• _TO DO_: Which lines of the material hold the word "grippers"? Copy each one.

• _COLLECTED DATA_:

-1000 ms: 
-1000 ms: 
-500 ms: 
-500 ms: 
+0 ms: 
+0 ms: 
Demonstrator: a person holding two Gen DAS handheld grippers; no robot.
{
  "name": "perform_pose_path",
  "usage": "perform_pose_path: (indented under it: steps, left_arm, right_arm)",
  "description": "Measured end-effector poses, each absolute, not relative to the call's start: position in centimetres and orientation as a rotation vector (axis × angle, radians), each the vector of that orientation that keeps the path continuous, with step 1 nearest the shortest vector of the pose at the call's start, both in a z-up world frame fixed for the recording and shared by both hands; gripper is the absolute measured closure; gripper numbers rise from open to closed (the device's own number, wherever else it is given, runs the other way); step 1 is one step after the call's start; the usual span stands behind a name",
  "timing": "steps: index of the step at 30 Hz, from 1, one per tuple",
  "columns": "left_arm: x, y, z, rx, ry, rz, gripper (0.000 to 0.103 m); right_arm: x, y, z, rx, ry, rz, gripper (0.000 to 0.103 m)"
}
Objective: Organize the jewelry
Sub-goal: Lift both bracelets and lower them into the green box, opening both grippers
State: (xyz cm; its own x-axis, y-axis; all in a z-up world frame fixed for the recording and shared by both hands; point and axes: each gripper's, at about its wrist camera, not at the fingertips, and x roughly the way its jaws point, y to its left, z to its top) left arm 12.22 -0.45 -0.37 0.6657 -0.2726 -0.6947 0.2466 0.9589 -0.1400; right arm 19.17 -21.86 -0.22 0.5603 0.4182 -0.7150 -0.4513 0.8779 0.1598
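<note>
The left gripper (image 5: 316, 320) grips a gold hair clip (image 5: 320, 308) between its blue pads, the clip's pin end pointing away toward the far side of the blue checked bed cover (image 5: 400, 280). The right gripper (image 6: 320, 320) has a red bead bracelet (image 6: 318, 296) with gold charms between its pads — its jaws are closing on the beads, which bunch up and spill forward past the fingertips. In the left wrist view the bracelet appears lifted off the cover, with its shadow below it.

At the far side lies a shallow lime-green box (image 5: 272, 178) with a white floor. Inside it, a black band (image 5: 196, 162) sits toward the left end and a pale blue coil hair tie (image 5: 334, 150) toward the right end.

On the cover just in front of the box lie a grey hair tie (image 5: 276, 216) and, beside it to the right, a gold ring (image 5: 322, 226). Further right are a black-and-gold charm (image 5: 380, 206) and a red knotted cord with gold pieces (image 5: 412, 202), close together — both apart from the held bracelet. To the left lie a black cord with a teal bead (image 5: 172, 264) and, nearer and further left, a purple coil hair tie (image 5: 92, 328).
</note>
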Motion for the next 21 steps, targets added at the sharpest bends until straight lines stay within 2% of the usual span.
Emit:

• _SOLUTION BELOW_:
Demonstrator: a person holding two Gen DAS handheld grippers; no robot.
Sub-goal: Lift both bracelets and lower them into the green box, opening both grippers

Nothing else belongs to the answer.